Slingerland Institute for Literacy

This structured, sequential, simultaneous, multisensory teaching approach is designed to help dyslexic students and other struggling readers with speaking, reading, writing and spelling. The flexibility of the approach has also made it effective in general education classrooms as well.

Wilson Reading System

The Wilson Reading System® is a reading and writing program developed by Barbara Wilson and distributed by Wilson Language Training. It provides a curriculum for teaching reading and spelling to individuals of any age who have difficulty with written language. TheWilson Reading System® directly teaches the structure of words in the English language, aiming to help students learn the coding system for reading and spelling. The program provides interactive lesson plans and uses a sequential system with extensive controlled text. TheWilson Reading System® is structured to progress from phoneme segmentation to more challenging tasks, and seeks to improve sight word knowledge, fluency, vocabulary, oral expressive language development, and reading comprehension.

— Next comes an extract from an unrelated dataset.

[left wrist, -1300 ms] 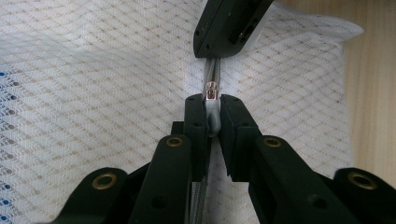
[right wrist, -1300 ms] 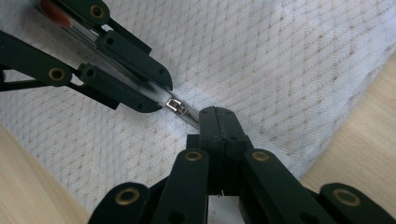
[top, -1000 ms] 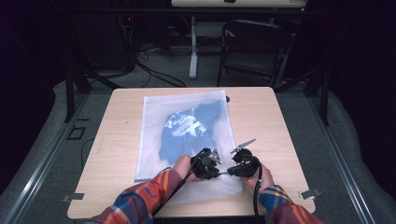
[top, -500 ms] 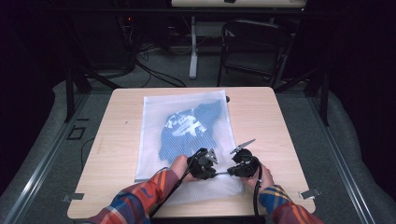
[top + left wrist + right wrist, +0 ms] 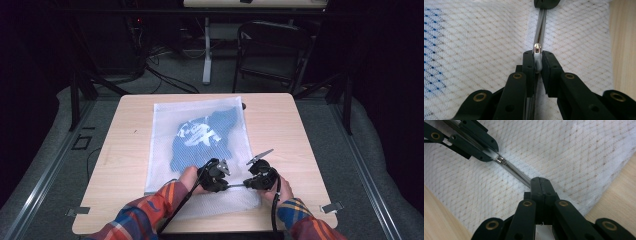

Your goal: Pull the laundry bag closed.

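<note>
**Mesh laundry bag zipper held at both ends, ready to slide**

Mesh laundry bag (image 5: 200, 145) lay flat on the desk (image 5: 125, 150), with a blue printed garment (image 5: 202, 140) showing through its weave and its zippered end toward 6 o'clock, nearest the person. The step in hand looked like working the zipper along that near edge. The left tool (image 5: 538, 63) was closed narrowly on the grey zipper pull (image 5: 538, 62), the small metal slider (image 5: 537, 48) just beyond its tips at 12 o'clock. The right tool (image 5: 541, 182) was clamped shut on the zipper track (image 5: 516, 173), pinning the tape and mesh so the line stayed taut. In the high view the two tools sat close together, the left (image 5: 216, 175) at 9 o'clock of the right (image 5: 260, 176), with a short stretch of track between them.

The next move would probably call for drawing the pull steadily along the track while the right tool held its anchor; which way it should travel could not be told. A slack anchor might let the mesh bunch and jam the slider.
</note>
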### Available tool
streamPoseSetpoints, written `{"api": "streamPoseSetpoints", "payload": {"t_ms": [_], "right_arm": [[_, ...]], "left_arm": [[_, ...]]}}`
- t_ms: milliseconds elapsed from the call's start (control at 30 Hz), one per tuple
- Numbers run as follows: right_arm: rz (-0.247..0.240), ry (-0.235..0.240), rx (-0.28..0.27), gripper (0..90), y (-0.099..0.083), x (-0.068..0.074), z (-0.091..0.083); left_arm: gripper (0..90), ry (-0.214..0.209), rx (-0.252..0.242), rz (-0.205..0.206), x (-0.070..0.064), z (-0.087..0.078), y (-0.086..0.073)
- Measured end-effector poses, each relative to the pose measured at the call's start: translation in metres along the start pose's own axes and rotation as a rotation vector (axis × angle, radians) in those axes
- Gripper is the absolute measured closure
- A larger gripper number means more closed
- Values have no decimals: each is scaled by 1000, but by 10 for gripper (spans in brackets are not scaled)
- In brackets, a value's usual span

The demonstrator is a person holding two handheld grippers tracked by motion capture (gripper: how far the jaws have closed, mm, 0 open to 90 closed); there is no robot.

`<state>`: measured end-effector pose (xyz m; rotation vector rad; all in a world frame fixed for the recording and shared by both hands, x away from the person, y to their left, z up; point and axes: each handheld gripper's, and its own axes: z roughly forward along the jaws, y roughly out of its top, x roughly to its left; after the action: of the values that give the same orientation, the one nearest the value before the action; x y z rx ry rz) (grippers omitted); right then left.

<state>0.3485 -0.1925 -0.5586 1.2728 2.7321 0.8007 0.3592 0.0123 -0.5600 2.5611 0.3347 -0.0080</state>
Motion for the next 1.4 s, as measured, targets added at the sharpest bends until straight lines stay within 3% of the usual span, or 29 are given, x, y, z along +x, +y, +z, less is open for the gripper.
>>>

Zoo Phonics or ZooPhonics site
Zoo-phonics uses Animals in the shapes of lowercase letters before teaching the actual letters for easy remembering. It teaches the sounds of the letters through the animal names ("a" as in Allie Alligator, etc.), and letter sounds are taught before letter names.
Zoo-phonics teaches lowercase letters before capital letters. After all, reading materials are written 95% of the time in lowercase letters.The Zoo-phonics Body Signals allow children to put their natural "wiggles" to good use and act as a cue for memory.